Because I underestimated the driving time, we arrived at Pine Mountain not until dusk and late for our appointment with the personnel there. We hurriedly set up ramp and went up to the 32" telescope where Dr. Kemp was waiting for us. We saw the craters of the moon on the television screen that pictures what the telescope is focused on. After looking at that and at some stars through the smaller (24") telescope, we went back to camp and cooked our fashionably late dinners. Then, back to the telescope for our 10 o’clock appointment with Dr. Kemp. He explained a little of what he was doing and let us look through the big telescope at more stars, including parts of the Andromeda Galaxy. Because of the cold, we didn’t tarry as long as we might have otherwise.

Thanks to Al and Mike Niems and their cozy camper, we didn’t freeze to death. When the cold became intolerable, we went to visit them and thaw out. We woke up in the morning to find ourselves in a snowstorm. Needless to say, we ate our breakfasts quickly, packed up and left Pine Mountain. Five antelope were running in the fields, just for our viewing pleasure. Two thousand feet down the mountain we discovered glorious sunshine and found that our snowstorm was due to a small cloud Pine Mountain was wearing for a hat.
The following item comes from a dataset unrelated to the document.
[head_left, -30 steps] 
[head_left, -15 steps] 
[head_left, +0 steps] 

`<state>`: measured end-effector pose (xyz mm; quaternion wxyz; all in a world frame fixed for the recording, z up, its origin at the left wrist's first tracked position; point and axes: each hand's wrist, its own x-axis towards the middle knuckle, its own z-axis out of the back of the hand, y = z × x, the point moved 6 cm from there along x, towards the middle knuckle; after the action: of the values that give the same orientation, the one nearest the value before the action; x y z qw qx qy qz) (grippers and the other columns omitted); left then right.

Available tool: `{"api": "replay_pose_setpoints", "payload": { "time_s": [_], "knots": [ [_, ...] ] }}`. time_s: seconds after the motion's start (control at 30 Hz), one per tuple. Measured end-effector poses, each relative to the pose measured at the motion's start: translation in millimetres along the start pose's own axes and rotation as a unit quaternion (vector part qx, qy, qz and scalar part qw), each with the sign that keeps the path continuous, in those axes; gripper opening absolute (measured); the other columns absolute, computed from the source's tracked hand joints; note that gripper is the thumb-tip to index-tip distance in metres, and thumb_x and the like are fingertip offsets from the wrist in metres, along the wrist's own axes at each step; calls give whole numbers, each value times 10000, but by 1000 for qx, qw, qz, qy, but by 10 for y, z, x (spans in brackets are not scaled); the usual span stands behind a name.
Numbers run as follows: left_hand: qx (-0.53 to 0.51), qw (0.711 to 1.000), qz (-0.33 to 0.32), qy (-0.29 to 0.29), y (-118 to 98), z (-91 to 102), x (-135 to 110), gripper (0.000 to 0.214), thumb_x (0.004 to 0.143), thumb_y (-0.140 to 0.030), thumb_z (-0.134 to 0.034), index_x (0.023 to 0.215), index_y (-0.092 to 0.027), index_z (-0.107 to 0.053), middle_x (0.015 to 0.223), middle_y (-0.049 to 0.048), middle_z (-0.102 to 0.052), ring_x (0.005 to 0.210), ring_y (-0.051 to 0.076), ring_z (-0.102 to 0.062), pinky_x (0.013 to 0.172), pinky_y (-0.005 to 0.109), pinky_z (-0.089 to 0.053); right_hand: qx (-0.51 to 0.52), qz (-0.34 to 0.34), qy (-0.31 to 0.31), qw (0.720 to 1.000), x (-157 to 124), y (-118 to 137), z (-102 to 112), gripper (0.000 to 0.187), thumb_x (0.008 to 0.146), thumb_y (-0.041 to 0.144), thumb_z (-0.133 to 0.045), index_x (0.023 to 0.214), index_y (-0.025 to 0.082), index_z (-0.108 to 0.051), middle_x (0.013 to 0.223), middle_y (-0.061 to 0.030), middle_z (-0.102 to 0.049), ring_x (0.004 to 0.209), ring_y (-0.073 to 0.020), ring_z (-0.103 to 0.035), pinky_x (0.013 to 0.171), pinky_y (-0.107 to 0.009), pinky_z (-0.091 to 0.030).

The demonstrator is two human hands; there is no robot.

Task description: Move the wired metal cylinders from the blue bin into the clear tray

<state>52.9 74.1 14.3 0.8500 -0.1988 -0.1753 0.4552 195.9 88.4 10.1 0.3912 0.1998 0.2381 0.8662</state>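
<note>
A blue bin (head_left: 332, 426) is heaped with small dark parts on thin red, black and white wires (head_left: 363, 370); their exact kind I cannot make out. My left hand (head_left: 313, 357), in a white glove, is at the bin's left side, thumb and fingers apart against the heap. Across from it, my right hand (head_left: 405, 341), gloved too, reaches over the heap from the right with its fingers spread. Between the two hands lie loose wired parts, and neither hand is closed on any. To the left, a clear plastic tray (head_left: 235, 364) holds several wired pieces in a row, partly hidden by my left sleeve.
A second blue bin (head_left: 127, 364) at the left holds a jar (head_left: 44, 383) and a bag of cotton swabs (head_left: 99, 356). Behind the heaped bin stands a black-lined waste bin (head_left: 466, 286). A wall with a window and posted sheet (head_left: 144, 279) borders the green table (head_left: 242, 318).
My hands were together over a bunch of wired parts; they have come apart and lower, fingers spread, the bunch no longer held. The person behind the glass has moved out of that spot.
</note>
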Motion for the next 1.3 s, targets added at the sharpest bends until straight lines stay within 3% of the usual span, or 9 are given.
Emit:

From there, we meandered home with stops at Bend for hot coffee, at the headwaters of the Metolius, the bridge at Camp Sherman to feed the fish, and lunch at the headwaters of Jack Creek.

Except for the cold, it was a great trip because of the people along. Those attending were Jack Ewing, Joella Hadland, Dorothy Hayes (leader), Karen Houglum, Glenn Meares, Al and Mike Niems, Bea and Wes Prouty and Merle Traudt.